MIT OCW - Introduction to Machine Learning - Week 2: Perceptron

Posted May 26, 2025 Updated Jun 14, 2025

By Nhat Nam Phan

12 min read

Algorithm

We have a training dataset $\mathcal{D}_n$ with $x \in \mathbb{R}^d$ and $y \in {-1, +1}$.

The perceptron algorithm trains a binary classifier $h(x, \theta, \theta_0)$ using the following algorithm to find $\theta$ and $\theta_0$ using $t$ iterative steps:

Looking at the algorithm’s pseudo code, we can see that on each step, if the current hypothesis defined with $\theta$ and $\theta_0$ classifies the example $x^{(i)}$ correctly, then no change is made, it’s all satisfied. Otherwise, the algorithm moves $\theta$ and $\theta_0$ so that it is closer to classifying $x^{(i)}, y^{(i)}$ correctly.

Note that if the algorithm ever goes through one iteration of the loop on line 4 without making an update, it will never make any further updates and so it should just terminate at that point.

Example: Let $h$ be the linear classifier defined by $\theta^{(0)} = \begin{bmatrix} 1 \ -1 \end{bmatrix}$ and $\theta_0^{(0)} = 1$. The diagram below shows several points classified by $h$. However, in this case, $h$ (represented by the bold line) misclassifies the point $x^{(1)} = \begin{bmatrix} 1 \ 3 \end{bmatrix}$, which has label $y^{(1)} = 1$.

\[y^{(1)} \cdot (\theta^T x^{(1)} + \theta_0) = 1 \cdot \begin{bmatrix} 1 & -1 \end{bmatrix} \begin{bmatrix} 1 \\ 3 \end{bmatrix} + 1 = -1 < 0\]

Running the Perceptron algorithm, we update:

\[\theta^{(1)} = \theta^{(0)} + y^{(1)}x^{(1)} = \begin{bmatrix} 2 \\ 2 \end{bmatrix}\] \[\theta_0^{(1)} = \theta_0^{(0)} + y^{(1)} = 2\]

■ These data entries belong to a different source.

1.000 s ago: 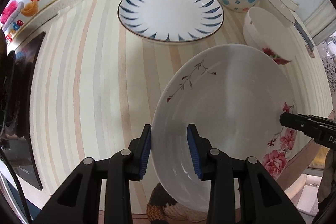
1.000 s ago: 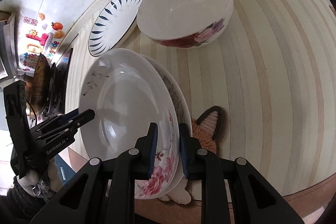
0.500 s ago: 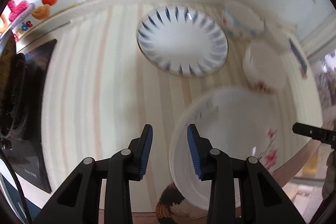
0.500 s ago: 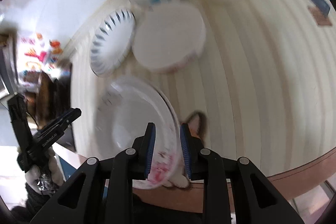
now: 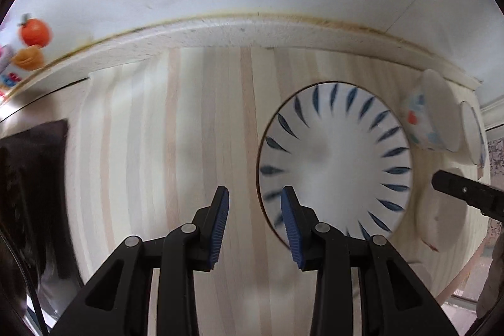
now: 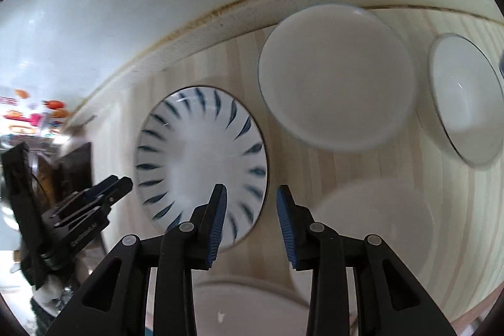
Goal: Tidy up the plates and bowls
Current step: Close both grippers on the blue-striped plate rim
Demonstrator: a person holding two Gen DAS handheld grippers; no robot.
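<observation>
Both grippers were spread apart and empty: the left gripper (image 5: 254, 211) and the right gripper (image 6: 251, 208). The blue-leaf plate (image 5: 335, 161) lay on the striped counter (image 5: 157, 147), at 3 o'clock of the left gripper.

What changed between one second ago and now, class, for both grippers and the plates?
Both the left gripper and right gripper let go of the floral plate and moved forward to the blue-leaf plate, jaws open. That plate and the bowls stayed put on the striped counter.

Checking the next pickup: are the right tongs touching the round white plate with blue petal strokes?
Cannot tell. In the right wrist view the open right tongs overlap the blue-stroked plate's near rim, hiding any gap.
</observation>
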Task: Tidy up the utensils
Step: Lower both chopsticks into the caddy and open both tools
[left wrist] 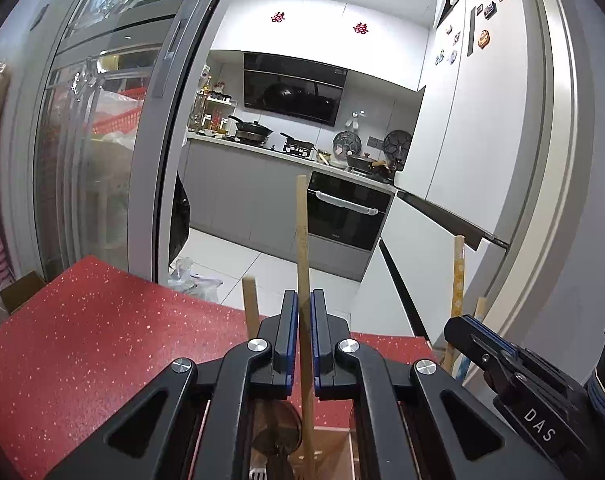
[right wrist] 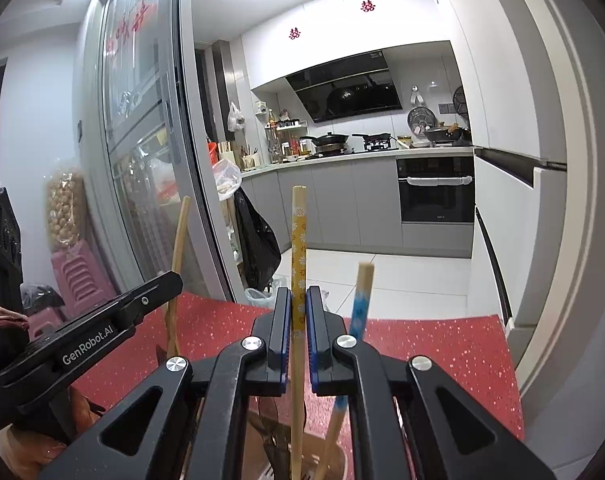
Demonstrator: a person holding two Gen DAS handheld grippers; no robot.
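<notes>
My left gripper (left wrist: 304, 300) is shut on a plain wooden chopstick (left wrist: 301, 232) that stands upright, its lower end down in a utensil holder (left wrist: 322, 456) below the fingers. A second wooden stick (left wrist: 249, 300) rises just left of it. My right gripper (right wrist: 298, 298) is shut on a yellow flower-patterned chopstick (right wrist: 298, 240), also upright over the holder (right wrist: 334, 460). A blue-patterned chopstick (right wrist: 360, 304) leans to its right. The right gripper also shows at the right of the left wrist view (left wrist: 478, 340), and the left gripper at the left of the right wrist view (right wrist: 142, 300).
The holder stands on a red speckled table (left wrist: 82, 340). Dark spoon and fork heads (left wrist: 274, 436) sit in the holder. Beyond the table's far edge is a kitchen with a glass sliding door (left wrist: 102, 140), white floor and an oven (left wrist: 342, 212).
</notes>
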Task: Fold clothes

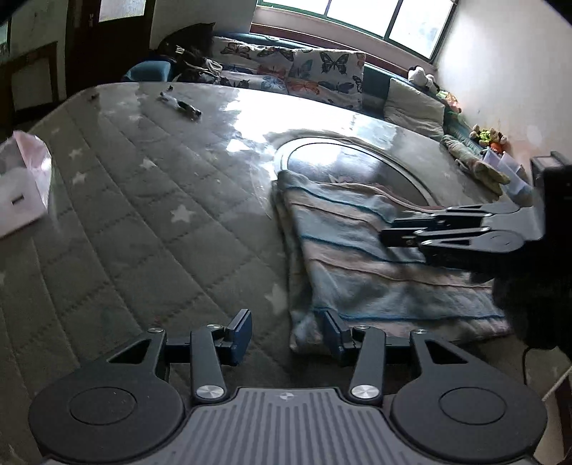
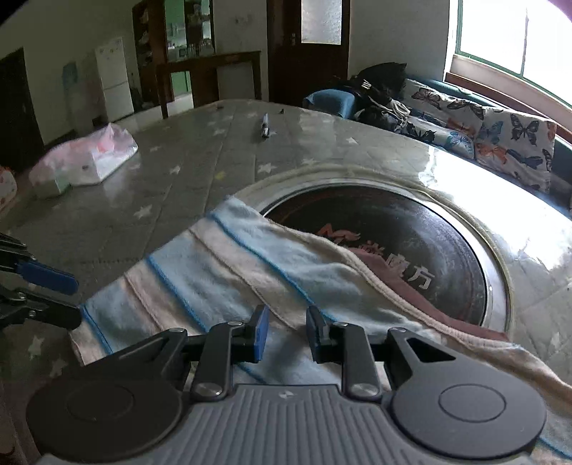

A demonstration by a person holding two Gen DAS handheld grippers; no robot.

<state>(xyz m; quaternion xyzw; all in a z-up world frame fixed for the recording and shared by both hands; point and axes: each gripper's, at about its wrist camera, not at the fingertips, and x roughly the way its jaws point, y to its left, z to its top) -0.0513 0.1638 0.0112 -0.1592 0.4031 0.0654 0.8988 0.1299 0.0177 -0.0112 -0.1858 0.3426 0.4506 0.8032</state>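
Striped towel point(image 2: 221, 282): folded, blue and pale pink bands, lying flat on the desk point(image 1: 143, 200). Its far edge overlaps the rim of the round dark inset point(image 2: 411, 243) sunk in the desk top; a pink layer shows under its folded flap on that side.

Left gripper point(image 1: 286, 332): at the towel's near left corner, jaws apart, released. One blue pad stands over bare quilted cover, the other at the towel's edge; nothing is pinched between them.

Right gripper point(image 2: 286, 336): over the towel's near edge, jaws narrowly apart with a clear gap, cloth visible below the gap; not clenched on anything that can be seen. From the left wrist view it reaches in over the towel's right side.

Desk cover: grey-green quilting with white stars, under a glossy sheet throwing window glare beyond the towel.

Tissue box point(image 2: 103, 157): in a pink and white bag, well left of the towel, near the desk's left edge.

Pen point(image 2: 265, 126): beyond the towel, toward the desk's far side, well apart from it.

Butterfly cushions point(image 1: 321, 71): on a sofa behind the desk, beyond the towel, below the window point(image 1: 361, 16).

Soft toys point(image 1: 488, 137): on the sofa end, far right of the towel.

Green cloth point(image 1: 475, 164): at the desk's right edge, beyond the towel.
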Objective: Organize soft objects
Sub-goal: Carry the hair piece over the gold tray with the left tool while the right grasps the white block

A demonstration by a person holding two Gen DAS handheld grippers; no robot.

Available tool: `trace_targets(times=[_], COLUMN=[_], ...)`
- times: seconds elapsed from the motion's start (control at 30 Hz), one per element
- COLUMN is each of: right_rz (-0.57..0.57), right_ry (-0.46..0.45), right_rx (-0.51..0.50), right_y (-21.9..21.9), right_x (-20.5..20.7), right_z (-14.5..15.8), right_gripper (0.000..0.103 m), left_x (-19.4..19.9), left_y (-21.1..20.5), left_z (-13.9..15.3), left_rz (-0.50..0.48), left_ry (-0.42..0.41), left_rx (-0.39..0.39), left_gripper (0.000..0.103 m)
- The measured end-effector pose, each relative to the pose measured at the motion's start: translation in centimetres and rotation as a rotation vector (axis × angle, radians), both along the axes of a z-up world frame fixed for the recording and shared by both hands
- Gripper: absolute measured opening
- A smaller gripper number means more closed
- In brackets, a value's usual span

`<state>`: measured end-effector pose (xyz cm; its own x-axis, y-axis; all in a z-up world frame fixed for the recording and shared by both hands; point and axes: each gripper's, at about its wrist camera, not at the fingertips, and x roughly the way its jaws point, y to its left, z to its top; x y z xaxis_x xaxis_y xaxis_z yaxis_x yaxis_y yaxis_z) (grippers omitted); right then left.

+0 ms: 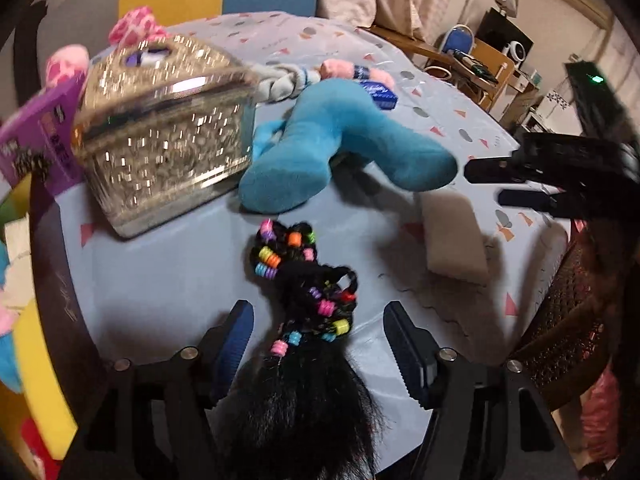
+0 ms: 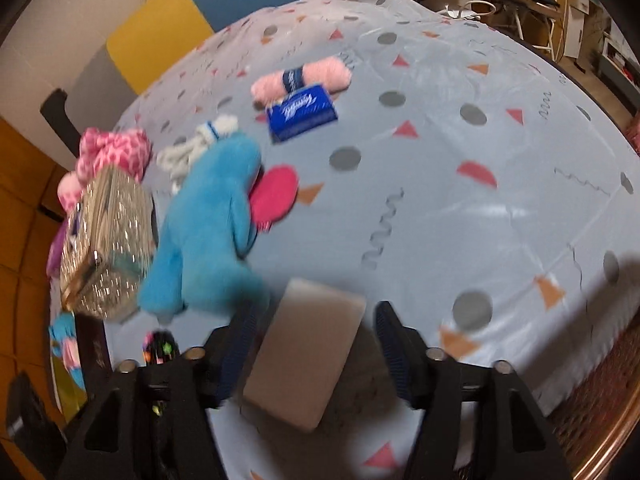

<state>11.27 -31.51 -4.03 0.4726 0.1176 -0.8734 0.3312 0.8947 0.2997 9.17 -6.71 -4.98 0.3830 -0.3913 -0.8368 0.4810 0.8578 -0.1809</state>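
Observation:
A black hairpiece strung with coloured beads lies on the pale blue tablecloth. It sits between the fingers of my left gripper, which is open, and neither pad touches it. A beige foam block rests flat on the cloth between the fingers of my right gripper, also open, with a clear gap on the block's right side. In the left wrist view the right gripper hovers just beyond the foam block. A blue plush toy lies behind both.
A glittery silver box stands left of the plush, with a pink spotted plush and a purple pack by it. Farther back lie a grey rope toy, pink yarn, a blue tissue pack and a pink disc. A wicker chair stands at the table's right edge.

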Motion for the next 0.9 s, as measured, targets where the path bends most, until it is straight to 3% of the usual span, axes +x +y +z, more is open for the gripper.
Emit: trace_targets(times=[0.03, 0.07, 0.2, 0.33, 0.37, 0.43, 0.57, 0.73, 0.9], right_rz=[-0.007, -0.012, -0.010, 0.010, 0.032, 0.032, 0.079, 0.160, 0.178], right_ry=[0.006, 0.015, 0.060, 0.083, 0.098, 0.088, 0.067, 0.062, 0.046], right_rx=[-0.009, -0.018, -0.045, -0.096, -0.115, -0.250, -0.260, -0.241, -0.262], right_y=[0.3, 0.5, 2.0, 3.4, 3.8, 5.0, 5.6, 5.4, 6.0], right_x=[-0.2, -0.4, -0.5, 0.6, 0.8, 0.6, 0.0, -0.3, -0.7], right_z=[-0.2, -0.4, -1.8, -3.3, -4.0, -4.2, -4.3, -4.5, -4.5], right_gripper=[0.086, 0.087, 0.087, 0.085, 0.076, 0.063, 0.063, 0.065, 0.065], left_x=[0.0, 0.0, -0.4, -1.4, -1.6, -2.4, -3.6, -4.3, -5.1], left_y=[0.1, 0.2, 0.9, 2.6, 2.9, 4.1, 7.2, 13.1, 20.3], left_z=[-0.5, -0.8, -1.7, -0.9, -0.6, 0.5, 3.1, 6.8, 9.1], left_rz=[0.003, 0.003, 0.017, 0.051, 0.054, 0.070, 0.117, 0.264, 0.444], left_ry=[0.010, 0.015, 0.005, 0.004, 0.003, -0.008, -0.044, -0.103, -0.192], left_rx=[0.002, 0.004, 0.005, -0.067, -0.085, -0.133, -0.215, -0.308, -0.301], left_gripper=[0.048, 0.039, 0.029, 0.028, 0.028, 0.028, 0.028, 0.028, 0.028])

The new classifier (represented by the dashed line) now correctly classifies that point, but now makes a mistake on the negatively labeled point.

Offset

Sometimes, it can be easier to implement or analyze classifiers of the form

\[h(x; \theta) = \begin{cases} +1 & \text{ if } \theta^T x > 0 \\ -1 & \text{ otherwise} \end{cases}\]

Without an explicit offset term $\theta_0$, this separator must pass through the origin, which may appear to be limiting.

However, we can convert any problem involving a linear separator with offset into one with no offset (but of higher dimension).

Consider the $d$-dimensional linear separator defined by $\theta = \begin{bmatrix} \theta_1 && \theta_2 && \dots && \theta_d \end{bmatrix}$ and offset $\theta_0$.

To each data point $x$ in dataset $\mathcal{D}$, append a coordinate with value $+1$:

\[x_{new} = \begin{bmatrix} x_1 && \dots && x_d && +1 \end{bmatrix}^T\]

Define new $\theta$:

\[\theta_{new} = \begin{bmatrix} \theta_1 && \dots && \theta_d && \theta_0 \end{bmatrix}^T\]

Then:

\[\theta_{new}^T \cdot x_{new} = \theta_1 x_1 + \dots + \theta_d x_d + \theta_0 \cdot 1\] \[= \theta^T x + \theta_0\]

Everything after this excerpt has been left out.